May 28, 2009|By Justin Fenton | Justin Fenton,justin.fenton@baltsun.com
The Baltimore chapter of the National Association for the Advancement of Colored People formally asked the FBI on Wednesday to look into errors that prompted the dismissal of a dozen internal cases of police misconduct and could result in more being thrown out.
In a letter to Amy Jo Lyons, special agent in charge of the FBI's Baltimore office, Marvin L. "Doc" Cheatham requested "an urgent and extensive investigation" into the Police Department after reports that 12 internal disciplinary cases had been tossed because key documents had been mishandled.
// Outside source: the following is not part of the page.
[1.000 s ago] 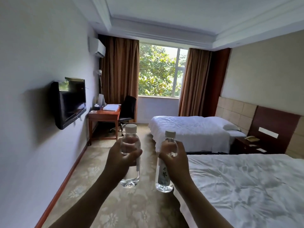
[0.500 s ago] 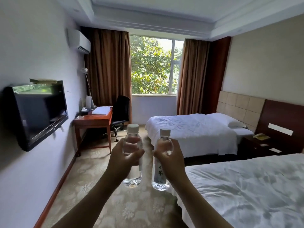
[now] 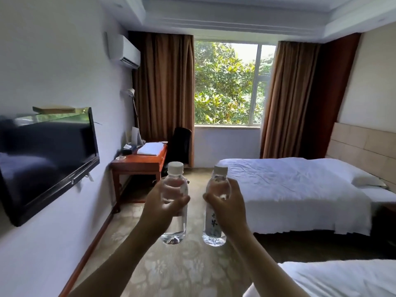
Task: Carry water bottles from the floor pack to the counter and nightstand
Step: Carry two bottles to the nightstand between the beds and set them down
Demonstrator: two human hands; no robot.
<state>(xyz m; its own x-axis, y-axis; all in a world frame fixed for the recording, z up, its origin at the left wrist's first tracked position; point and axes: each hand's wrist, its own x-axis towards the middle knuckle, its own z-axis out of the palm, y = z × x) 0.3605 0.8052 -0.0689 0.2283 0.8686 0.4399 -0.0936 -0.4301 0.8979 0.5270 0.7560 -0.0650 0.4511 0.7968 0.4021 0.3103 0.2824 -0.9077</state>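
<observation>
I hold both arms out in front of me, one water bottle in each of my hands. My left hand (image 3: 164,205) is wrapped around the middle of a clear plastic bottle with a white screw cap (image 3: 174,203), thumb across the front; it stands upright and I see no label on the side facing me. My right hand (image 3: 228,207) is clamped on a second clear plastic bottle with a white cap and a pale label bearing dark brush lettering (image 3: 215,207), also upright. The two bottles are near each other but apart, caps above my fingers, rounded bases hanging below my palms over the patterned beige carpet (image 3: 182,273).

Beyond my left hand, against the wall, stands a reddish-brown wooden counter (image 3: 139,162) carrying a folded white towel (image 3: 150,149) and a dark tissue box (image 3: 127,150); a black office chair (image 3: 181,146) is just beside it. Further left of that hand, a black flat-screen television (image 3: 47,159) is mounted on the white wall, with a white air conditioner (image 3: 124,50) high above.

Beyond my right hand lies a bed with white sheets (image 3: 289,189) and a padded beige headboard (image 3: 364,146). Below my right forearm, the corner of a second white bed (image 3: 342,279) shows. Straight ahead, a window (image 3: 227,84) full of green leaves sits between brown curtains (image 3: 165,93).
</observation>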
Many accused officers have long maintained that the discipline process is flawed. Last month, a department-employed prosecutor of internal misconduct cases, JoAnn Woodson-Branche, was fired, with the city police union claiming she was responsible for numerous errors that violated officers' rights.
Reached at her home Wednesday, Woodson-Branche declined to comment on the allegations but said she would be issuing a statement at a later time.
Cheatham said in the letter that the "reasoning given [for the cases being dropped] is suspicious, the timing is suspicious, the affects [sic] are troubling."
"Why was only Ms. Woodson-Branch [sic] fired - her action purportedly affected to so many," Cheatham wrote. "Some office and some officials, clearly, had to have some oversight in so many cases."
One of the cases involved an alleged racial discrimination charge against two white supervisors. Cheatham had personally urged the Police Department to take action on the case and "ensure justice" after it appeared the case might slip by the deadline to charge the accused officers. Police officials now say that the case has been scrapped, saying it was one of several that were mishandled.